Figure 1.
Strategy for in vivo cloning by the recruitment of the translation initiation sequence for antibiotic marker expression.
(A) The receiver plasmid, pRMT, contains a silent chloramphenicol resistance gene (Cmr) that is activated by homologous recombination with the target DNA in E. coli cells. The DNA insert is comprised of 5'-homologous sequences (H1), target gene sequences, the RBS plus ATG for activation of the silent selection marker, and 3'-homologous sequences (H2). F and R indicate primers with specific sequences for the amplification of the target DNA. PT7 and TT7 represent the T7 promoter and T7 terminator, respectively. (B) Shown are the sequences of the homologous region used to prepare the inserts with the target gene and the region for homologous recombination with the silent chloramphenicol resistance gene in receiver plasmid, pRMT and pRMT-sacB.
Figure 2.
Restored antibiotic resistance and GFPuv expression by homologous recombination.

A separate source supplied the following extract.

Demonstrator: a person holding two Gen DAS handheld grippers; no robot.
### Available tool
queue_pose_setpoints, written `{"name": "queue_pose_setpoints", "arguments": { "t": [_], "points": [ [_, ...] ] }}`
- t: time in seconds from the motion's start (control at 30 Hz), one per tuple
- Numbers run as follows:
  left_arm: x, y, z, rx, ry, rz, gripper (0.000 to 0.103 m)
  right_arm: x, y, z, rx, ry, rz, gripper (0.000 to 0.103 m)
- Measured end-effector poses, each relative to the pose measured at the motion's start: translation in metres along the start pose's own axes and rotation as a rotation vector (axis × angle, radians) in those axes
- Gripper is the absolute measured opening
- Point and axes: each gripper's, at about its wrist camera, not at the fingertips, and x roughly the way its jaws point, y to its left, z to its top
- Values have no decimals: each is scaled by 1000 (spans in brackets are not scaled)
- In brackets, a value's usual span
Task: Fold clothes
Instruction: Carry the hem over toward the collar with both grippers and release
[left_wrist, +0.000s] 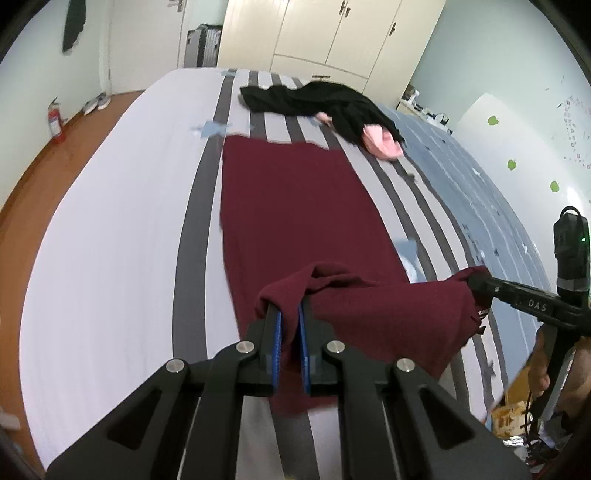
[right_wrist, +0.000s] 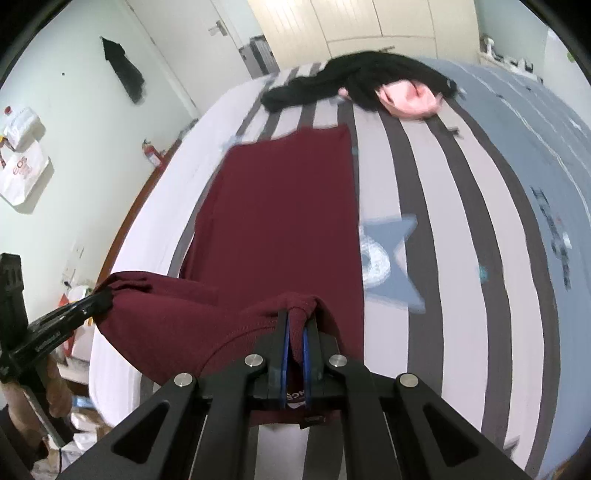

(A) E. coli JM109 cells containing the pRMT plasmid were sensitive to 25 μg/l of chloramphenicol in LB broth because the chloramphenicol resistance gene is silent in the receiver plasmid. (B) GFPuv expression is observed in the positive colonies. (C) The effect of the amount of DNA insert on in vivo cloning. The DNA inserts were transformed into the cells containing the pRMT vector by electroporation. The colony number increases with higher concentrations of the insert used for electroporation. (D) The effect of the homologous sequence length on the pRMT system.
Figure 3.
Size dependency and the cloning of the carotenoid synthetic gene clusters.
(A) Shown are the genetic structures of the various carotenoid synthetic gene clusters used in this study. PT7 in synthetic gene cluster represent the T7 promoter. P1, P2, and P3 refer to additional promoters. (B) Shown are E. coli colonies expressing the various target genes: the 2-kb insert exhibited green fluorescence, while the 4-kb insert produced yellow-pigmented colonies. The 6-kb and 10-kb inserts showed mixed colonies of yellow and red, the colors of β-carotenoid and astaxanthin, respectively. (C) Analysis of the effect of insert size on the cloning efficiency.
Figure 4.
The homogeneity problem and the solution using a counter selection marker, sacB.
(A) Shown are the genetic structure and scheme of the pRMT and pRMT-sacB plasmids when the GFPuv gene was recombined into both plasmids. (B) Shown is the restriction analysis of the target plasmids from selected hits. upper and lower panels represent the electrophoresis results from the pRMT and pRMT-sacB plasmids, respectively, digested with BglII and ScaI. The C- and C+ represent the indicator bands of one without and one with the insert, respectively while the GFPuv gene was used as a target gene.